[DATA BLOCK — start]

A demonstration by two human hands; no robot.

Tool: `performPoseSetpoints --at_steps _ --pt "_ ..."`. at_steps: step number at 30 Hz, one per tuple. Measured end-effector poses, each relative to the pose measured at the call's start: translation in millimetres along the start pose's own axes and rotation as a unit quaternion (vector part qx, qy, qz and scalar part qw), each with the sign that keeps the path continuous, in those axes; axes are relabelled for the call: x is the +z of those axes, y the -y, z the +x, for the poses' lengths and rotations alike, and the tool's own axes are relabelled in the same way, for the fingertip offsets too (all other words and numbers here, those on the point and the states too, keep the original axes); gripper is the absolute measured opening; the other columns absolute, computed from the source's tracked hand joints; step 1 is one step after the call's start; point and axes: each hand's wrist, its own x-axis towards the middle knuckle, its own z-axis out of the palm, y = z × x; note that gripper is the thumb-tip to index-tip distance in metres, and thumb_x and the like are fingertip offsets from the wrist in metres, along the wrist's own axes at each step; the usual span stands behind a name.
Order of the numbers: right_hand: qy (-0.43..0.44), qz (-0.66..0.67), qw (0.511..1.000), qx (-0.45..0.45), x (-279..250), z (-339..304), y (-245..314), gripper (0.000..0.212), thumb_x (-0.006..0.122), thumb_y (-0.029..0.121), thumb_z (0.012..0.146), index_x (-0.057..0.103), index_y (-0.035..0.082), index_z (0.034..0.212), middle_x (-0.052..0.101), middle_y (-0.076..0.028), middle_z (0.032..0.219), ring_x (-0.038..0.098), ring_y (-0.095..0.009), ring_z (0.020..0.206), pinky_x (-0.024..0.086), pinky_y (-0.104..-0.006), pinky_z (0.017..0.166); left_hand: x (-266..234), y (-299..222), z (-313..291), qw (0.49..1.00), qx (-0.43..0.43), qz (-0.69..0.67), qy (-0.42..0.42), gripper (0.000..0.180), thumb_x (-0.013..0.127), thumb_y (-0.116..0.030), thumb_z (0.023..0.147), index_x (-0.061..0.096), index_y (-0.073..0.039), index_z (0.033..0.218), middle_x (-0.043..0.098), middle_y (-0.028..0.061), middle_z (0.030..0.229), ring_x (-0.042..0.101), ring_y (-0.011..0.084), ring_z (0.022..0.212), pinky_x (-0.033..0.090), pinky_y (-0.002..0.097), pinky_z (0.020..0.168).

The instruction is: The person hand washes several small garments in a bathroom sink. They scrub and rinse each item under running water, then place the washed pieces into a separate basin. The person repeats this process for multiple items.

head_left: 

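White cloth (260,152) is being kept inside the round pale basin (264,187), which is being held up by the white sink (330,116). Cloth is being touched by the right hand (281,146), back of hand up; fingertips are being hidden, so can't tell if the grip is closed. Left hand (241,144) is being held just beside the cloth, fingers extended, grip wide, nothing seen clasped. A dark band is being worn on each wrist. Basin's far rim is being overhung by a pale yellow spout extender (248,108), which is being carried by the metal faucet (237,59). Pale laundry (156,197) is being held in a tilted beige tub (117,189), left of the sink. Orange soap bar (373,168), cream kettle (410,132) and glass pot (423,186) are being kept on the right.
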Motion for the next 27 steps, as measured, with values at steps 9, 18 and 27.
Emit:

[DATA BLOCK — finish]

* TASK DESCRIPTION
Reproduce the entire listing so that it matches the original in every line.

* PROBLEM SOLUTION
A demonstration by two human hands; no robot.

Tool: `performPoseSetpoints --at_steps _ --pt "_ ..."`. at_steps: step number at 30 Hz, one per tuple. Measured end-effector poses, each relative to the pose measured at the call's start: translation in millimetres along the start pose's own axes and rotation as a unit quaternion (vector part qx, qy, qz and scalar part qw), each with the sign that keeps the path continuous, in those axes; axes are relabelled for the call: x is the +z of those axes, y the -y, z the +x, for the poses' lengths and rotations alike, and the tool's own axes are relabelled in the same way, for the fingertip offsets too (all other words and numbers here, those on the point and the states too, keep the original axes); gripper is the absolute measured opening; the other columns absolute, computed from the source's tracked hand joints; step 1 is one step after the call's start; point and axes: each hand's wrist, its own x-axis towards the middle knuckle, its own z-axis out of the palm, y = z × x; note that gripper is the thumb-tip to index-tip distance in metres, and thumb_x and the like are fingertip offsets from the wrist in metres, along the wrist's own axes at each step; the usual span stands behind a name.
Order of the numbers: right_hand: qy (-0.43..0.44), qz (-0.66..0.67), qw (0.511..1.000), qx (-0.45..0.45), x (-279..250), z (-339..304), y (-245..314), gripper (0.000..0.212), thumb_x (-0.006..0.122), thumb_y (-0.029..0.121), thumb_z (0.012..0.146), index_x (-0.057..0.103), index_y (-0.035..0.082), index_z (0.034..0.212), middle_x (-0.052..0.101), middle_y (-0.076..0.028), middle_z (0.032..0.219), ring_x (-0.038..0.098), ring_y (-0.095..0.009), ring_z (0.020..0.206), pinky_x (-0.024..0.086), pinky_y (-0.104..-0.006), pinky_z (0.017..0.166); left_hand: x (-266..234), y (-299..222), z (-313..291), qw (0.49..1.00), qx (-0.43..0.43), qz (-0.69..0.67), qy (-0.42..0.42), gripper (0.000..0.180), thumb_x (-0.013..0.127), thumb_y (-0.116..0.030), thumb_z (0.023..0.147), index_x (-0.061..0.096), index_y (-0.073..0.039), index_z (0.033..0.218), middle_x (-0.043..0.098), middle_y (-0.028..0.061), middle_z (0.030..0.229), ring_x (-0.042..0.101), ring_y (-0.011..0.084), ring_z (0.022..0.212), pinky_x (-0.033..0.090), pinky_y (-0.002..0.097), pinky_z (0.020..0.168).

The instruction is: The person hand washes several small garments in a bathroom sink. They scrub and rinse each item under running water, then place the washed pieces into a separate basin. The person repeats this process for multiple items.

head_left: 

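White cloth (260,152) is being kept inside the round pale basin (264,187), which is being held up by the white sink (330,116). Cloth is being touched by the right hand (281,146), back of hand up; fingertips are being hidden, so can't tell if the grip is closed. Left hand (241,144) is being held just beside the cloth, fingers extended, grip wide, nothing seen clasped. A dark band is being worn on each wrist. Basin's far rim is being overhung by a pale yellow spout extender (248,108), which is being carried by the metal faucet (237,59). Pale laundry (156,197) is being held in a tilted beige tub (117,189), left of the sink. Orange soap bar (373,168), cream kettle (410,132) and glass pot (423,186) are being kept on the right.
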Motion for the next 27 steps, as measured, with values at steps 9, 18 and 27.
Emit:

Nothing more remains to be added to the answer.